An exact restatement of the data below, with the pictures removed, is the required answer.
(Beginning of PROVIDED MATERIAL)
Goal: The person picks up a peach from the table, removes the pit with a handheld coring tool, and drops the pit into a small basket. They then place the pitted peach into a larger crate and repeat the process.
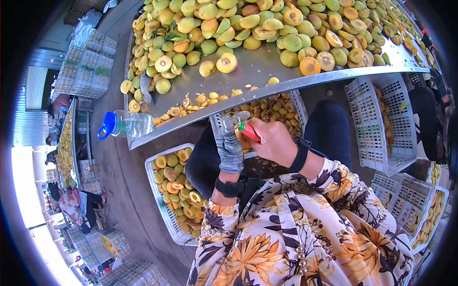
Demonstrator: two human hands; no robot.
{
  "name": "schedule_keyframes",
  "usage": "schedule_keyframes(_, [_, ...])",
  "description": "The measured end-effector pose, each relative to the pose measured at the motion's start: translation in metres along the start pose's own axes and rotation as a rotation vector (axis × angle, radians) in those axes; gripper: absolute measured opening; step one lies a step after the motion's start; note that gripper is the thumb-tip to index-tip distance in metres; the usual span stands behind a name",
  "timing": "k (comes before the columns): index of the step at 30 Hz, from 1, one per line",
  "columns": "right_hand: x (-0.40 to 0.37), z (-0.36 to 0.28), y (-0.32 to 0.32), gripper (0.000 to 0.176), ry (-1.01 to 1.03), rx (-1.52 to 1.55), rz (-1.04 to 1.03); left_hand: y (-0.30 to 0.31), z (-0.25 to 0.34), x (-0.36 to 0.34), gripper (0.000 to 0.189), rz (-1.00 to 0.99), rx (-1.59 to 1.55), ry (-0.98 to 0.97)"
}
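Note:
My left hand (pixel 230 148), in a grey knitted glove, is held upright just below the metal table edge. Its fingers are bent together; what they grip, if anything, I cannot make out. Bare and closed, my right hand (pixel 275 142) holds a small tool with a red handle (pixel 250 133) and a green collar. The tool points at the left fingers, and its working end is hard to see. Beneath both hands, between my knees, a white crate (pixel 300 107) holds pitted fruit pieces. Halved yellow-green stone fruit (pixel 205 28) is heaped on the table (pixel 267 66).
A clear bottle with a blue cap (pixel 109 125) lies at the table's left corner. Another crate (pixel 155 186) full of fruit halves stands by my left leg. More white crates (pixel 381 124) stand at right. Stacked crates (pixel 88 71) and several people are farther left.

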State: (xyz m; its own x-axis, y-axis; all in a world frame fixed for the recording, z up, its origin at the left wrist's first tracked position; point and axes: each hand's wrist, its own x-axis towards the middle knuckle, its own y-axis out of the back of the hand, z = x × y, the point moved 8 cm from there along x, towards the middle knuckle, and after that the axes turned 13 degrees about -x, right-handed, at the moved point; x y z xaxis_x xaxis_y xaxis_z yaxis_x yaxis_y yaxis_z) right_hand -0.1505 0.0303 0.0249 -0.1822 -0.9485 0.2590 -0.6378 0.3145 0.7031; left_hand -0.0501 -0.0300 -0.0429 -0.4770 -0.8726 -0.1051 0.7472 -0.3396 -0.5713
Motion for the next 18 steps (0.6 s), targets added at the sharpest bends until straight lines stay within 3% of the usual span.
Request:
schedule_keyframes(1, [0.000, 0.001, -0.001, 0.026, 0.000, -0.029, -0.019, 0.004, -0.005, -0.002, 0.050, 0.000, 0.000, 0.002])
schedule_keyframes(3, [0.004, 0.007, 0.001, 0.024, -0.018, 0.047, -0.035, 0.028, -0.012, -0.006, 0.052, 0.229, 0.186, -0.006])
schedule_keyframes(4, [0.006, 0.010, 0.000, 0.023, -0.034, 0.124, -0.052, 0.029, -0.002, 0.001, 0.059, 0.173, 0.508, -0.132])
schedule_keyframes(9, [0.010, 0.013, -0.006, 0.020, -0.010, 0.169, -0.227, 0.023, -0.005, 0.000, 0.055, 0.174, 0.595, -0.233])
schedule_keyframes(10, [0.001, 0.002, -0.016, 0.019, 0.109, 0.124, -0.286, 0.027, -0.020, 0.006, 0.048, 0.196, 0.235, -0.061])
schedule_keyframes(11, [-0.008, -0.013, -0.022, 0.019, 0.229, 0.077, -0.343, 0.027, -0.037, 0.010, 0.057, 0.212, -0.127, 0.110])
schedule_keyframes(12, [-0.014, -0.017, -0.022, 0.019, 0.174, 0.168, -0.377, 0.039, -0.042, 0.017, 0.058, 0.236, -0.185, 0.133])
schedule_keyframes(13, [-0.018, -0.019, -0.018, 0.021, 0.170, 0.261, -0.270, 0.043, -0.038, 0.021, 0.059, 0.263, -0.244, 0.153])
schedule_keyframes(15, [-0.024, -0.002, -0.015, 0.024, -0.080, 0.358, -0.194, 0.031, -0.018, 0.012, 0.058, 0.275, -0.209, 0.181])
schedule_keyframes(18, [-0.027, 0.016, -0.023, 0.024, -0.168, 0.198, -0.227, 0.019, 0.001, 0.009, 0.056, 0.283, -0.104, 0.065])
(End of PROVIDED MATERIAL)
- YOUR SOLUTION
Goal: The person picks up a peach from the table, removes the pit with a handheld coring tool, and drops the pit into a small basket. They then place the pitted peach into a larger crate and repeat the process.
Demonstrator: two human hands; no robot.
{
  "name": "schedule_keyframes",
  "usage": "schedule_keyframes(_, [_, ...])",
  "description": "The measured end-effector pose, each relative to the pose measured at the motion's start: translation in metres along the start pose's own axes and rotation as a rotation vector (axis × angle, radians) in those axes; gripper: absolute measured opening; step one lies a step after the motion's start; note that gripper is the thumb-tip to index-tip distance in metres; the usual span stands behind a name",
  "timing": "k (comes before the columns): index of the step at 30 Hz, from 1, one per line",
  "columns": "right_hand: x (-0.40 to 0.37), z (-0.36 to 0.28), y (-0.32 to 0.32), gripper (0.000 to 0.176), ry (-1.01 to 1.03), rx (-1.52 to 1.55), rz (-1.04 to 1.03); left_hand: y (-0.30 to 0.31), z (-0.25 to 0.34), x (-0.36 to 0.34), gripper (0.000 to 0.189), rz (-1.00 to 0.99), rx (-1.59 to 1.55), ry (-0.98 to 0.97)"
}
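Note:
My left hand (pixel 230 148), in a grey knitted glove, is held upright just below the metal table edge. Its fingers are bent together; what they grip, if anything, I cannot make out. Bare and closed, my right hand (pixel 275 142) holds a small tool with a red handle (pixel 250 133) and a green collar. The tool points at the left fingers, and its working end is hard to see. Beneath both hands, between my knees, a white crate (pixel 300 107) holds pitted fruit pieces. Halved yellow-green stone fruit (pixel 205 28) is heaped on the table (pixel 267 66).
A clear bottle with a blue cap (pixel 109 125) lies at the table's left corner. Another crate (pixel 155 186) full of fruit halves stands by my left leg. More white crates (pixel 381 124) stand at right. Stacked crates (pixel 88 71) and several people are farther left.
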
State: (xyz m; its own x-axis, y-axis; all in a world frame fixed for the recording, z up, its origin at the left wrist's first tracked position; point and axes: each hand's wrist, its own x-axis towards the middle knuckle, its own y-axis out of the back of the hand, z = x × y, the point moved 8 cm from there along x, towards the middle knuckle, and after that the axes turned 13 degrees about -x, right-handed, at the moved point; x y z xaxis_x xaxis_y xaxis_z yaxis_x yaxis_y yaxis_z) right_hand -0.1505 0.0303 0.0249 -0.1822 -0.9485 0.2590 -0.6378 0.3145 0.7031; left_hand -0.0501 -0.0300 -0.0429 -0.4770 -0.8726 -0.1051 0.7472 -0.3396 -0.5713
Motion for the next 18 steps (0.6 s), targets added at the sharpest bends until straight lines stay within 3% of the usual span.
Request:
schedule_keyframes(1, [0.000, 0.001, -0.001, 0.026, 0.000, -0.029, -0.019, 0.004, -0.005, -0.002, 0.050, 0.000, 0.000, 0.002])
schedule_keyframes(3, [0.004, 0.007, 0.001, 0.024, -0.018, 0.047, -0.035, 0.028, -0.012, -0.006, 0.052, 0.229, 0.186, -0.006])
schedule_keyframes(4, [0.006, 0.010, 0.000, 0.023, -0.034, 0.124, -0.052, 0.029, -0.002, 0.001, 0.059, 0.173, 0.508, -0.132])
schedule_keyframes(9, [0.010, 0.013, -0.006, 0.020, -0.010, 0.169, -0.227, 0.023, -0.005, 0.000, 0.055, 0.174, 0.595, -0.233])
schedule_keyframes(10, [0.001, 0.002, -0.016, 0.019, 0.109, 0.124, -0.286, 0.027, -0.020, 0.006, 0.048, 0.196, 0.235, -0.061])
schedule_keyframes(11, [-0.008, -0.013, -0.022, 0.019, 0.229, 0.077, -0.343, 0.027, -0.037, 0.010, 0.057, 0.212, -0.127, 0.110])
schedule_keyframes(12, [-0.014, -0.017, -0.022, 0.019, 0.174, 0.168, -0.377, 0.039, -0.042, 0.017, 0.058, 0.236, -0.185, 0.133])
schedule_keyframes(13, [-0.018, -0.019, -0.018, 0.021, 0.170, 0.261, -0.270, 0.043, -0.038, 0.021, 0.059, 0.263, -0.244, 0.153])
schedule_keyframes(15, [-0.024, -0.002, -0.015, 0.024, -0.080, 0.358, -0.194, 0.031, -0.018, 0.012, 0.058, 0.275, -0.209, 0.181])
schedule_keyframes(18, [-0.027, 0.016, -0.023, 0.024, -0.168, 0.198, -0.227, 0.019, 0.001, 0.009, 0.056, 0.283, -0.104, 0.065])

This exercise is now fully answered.